Leading in a crisis – what are other CEOs doing?

Has there ever been a time when leaders have needed to act so quickly, making some of the biggest decisions of their careers, yet with so few reliable assumptions to work with?

Understanding what other leaders are up to is a valuable benchmark.  “What are other CEOs doing?” is a question that has been coming up regularly in our conversations with some of the UK’s top leaders over the past few weeks.

The decisions leaders are facing now are both wide ranging and have enormous consequences. Which factories or retail operations to close down? How to cut costs whilst keeping the supply chain alive? Which staff to furlough and which to keep working? How to be visible as the boss whilst modelling safe social distancing? What to assume about when the lock-down will be lifted? What scenario planning to put in place? The questions go on…

With no precedent to fall back on of how to manage a crisis of this scale and uncertainty, many CEOs are looking for examples of best practice from other leaders.

Best practice in a crisis

In the uncertainty and volatility of the COVID-19 crisis, the following are some of the actions we are seeing from the best leaders:

Give clarity– it sounds obvious that decisions must be made, but many leaders have been trained over their careers not to leap into action until all the facts have been considered. In this crisis, decisions have to be made with many of the pieces of the jigsaw missing. The best leaders have set very clear short-term objectives for their business (typically no more than three) and communicated them clearly and frequently.

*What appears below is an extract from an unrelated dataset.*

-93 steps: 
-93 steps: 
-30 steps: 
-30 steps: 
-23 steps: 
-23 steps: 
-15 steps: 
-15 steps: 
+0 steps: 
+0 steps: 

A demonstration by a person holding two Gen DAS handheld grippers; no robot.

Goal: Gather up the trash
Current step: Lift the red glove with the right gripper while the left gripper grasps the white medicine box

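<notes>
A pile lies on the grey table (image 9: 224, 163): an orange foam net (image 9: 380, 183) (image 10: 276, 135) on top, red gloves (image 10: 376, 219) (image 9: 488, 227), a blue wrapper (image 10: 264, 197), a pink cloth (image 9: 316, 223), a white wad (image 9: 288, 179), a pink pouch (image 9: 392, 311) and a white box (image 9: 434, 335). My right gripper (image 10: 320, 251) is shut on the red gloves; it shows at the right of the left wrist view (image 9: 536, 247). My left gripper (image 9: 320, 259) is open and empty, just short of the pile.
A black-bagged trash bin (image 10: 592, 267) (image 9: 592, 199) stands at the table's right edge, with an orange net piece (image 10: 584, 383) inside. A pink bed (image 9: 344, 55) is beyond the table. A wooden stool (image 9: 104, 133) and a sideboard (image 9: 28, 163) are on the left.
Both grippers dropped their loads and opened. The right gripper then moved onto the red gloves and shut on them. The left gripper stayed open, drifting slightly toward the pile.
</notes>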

Avoid group think – this is not a time (is there ever?) when the CEO wants all their team to simply nod heads and agree. The CEO doesn’t have all the answers and needs fresh and unconventional thinking – and then alignment, when the different angles have been considered. We are in unknown territory with new advice coming from government, the medical profession and external advisers on a daily basis and it is critical that the CEO encourages diverse opinions from the Exco and is flexible enough to change direction quickly if necessary. The best CEOs need – and will seek – insight from all those around them to make the best possible decisions.

Reassess responsibilities– CEOs are considering how the responsibilities of every team member may need to change in light of new priorities. They need to ensure duplication is avoided when the temptation will be for everyone to rush to put out the new fire. Some completely new roles have also been created. Who is envisioning the “new normal”?

Give more rope– CEOs are feeling an enormous sense of responsibility during the crisis and they could easily become the busiest person in the company trying to be involved in everything. This would be a mistake. The best CEOs are creating space to reflect, to step back and to see the bigger picture, ensuring the right strategy is in place for survival and development. They are doing this by pushing responsibility down the organisation and by allowing more junior managers to take charge. They are experiencing that nothing brings out the best in leaders, than a crisis.

See new opportunities– there will inevitably be opportunities emerging from this adversity and a new approach to strategy will be important. The best CEOs see that there may never be a better opportunity to build new businesses than at the end of this crisis. Shopping habits will change, there will be new attitudes to work, health & lifestyles, there will be easier access to seed capital. Some companies will  disappear, new ones will start up and there may be great opportunity to build market share with struggling competitors. 

Communicate, communicate, communicate – many CEOs are hosting daily video calls with their top team and encouraging their business leaders to do the same. Some colleagues will be feeling extremely vulnerable but will want to play their part to secure a strong business for the future. To do that they need to understand the importance of their roles and clarity of where they fit in. CEOs are typically giving weekly communications to their entire business and using every option to do so – e-mail, Twitter and hosting video Q&A’s via Zoom.

Use the Board – non-executives have become used to putting much of their time around the board table into corporate governance issues, but they have so much more to offer. They are worried like everyone else about the business in this crisis and want to use all their experience to help. The best CEOs have been embracing their board, inviting their input drawn from their cross-industry wisdom and giving them new responsibilities such as lobbying government about the importance of their sector and how to lead it out of the lock-down. One CEO we work with, is hosting monthly virtual board dinners in which the Board eats ‘together’ – sometimes sharing the same menu (!) – while discussing the future of the business.

Lead by example – many CEOs have already taken a salary cut of at least as high a percentage as their colleagues or workforce for the duration of the lock-down. They have also been seen in their stores or distribution depots, whilst setting best practice of social distancing. It is important that the CEO is highly visible during this time and is aware that colleagues will be watching their every move and body language. Exuding a state of “realistic positivity” about the outcome of the crisis is likely to engender the best response.

Bring the human into your leadership – this is a time when the best leaders are showing their humanity. Acknowledging how difficult this scenario of uncertainty is for everyone including virtual working whilst children are at home learning and worrying about family health. The best CEOs are admitting that this is hard for everyone and have been prepared to show their own vulnerability with examples of their own concerns, how their own routines have been disrupted and how they are coping. Most importantly the very best CEOs are showing enormous appreciation for the extraordinary efforts of their people.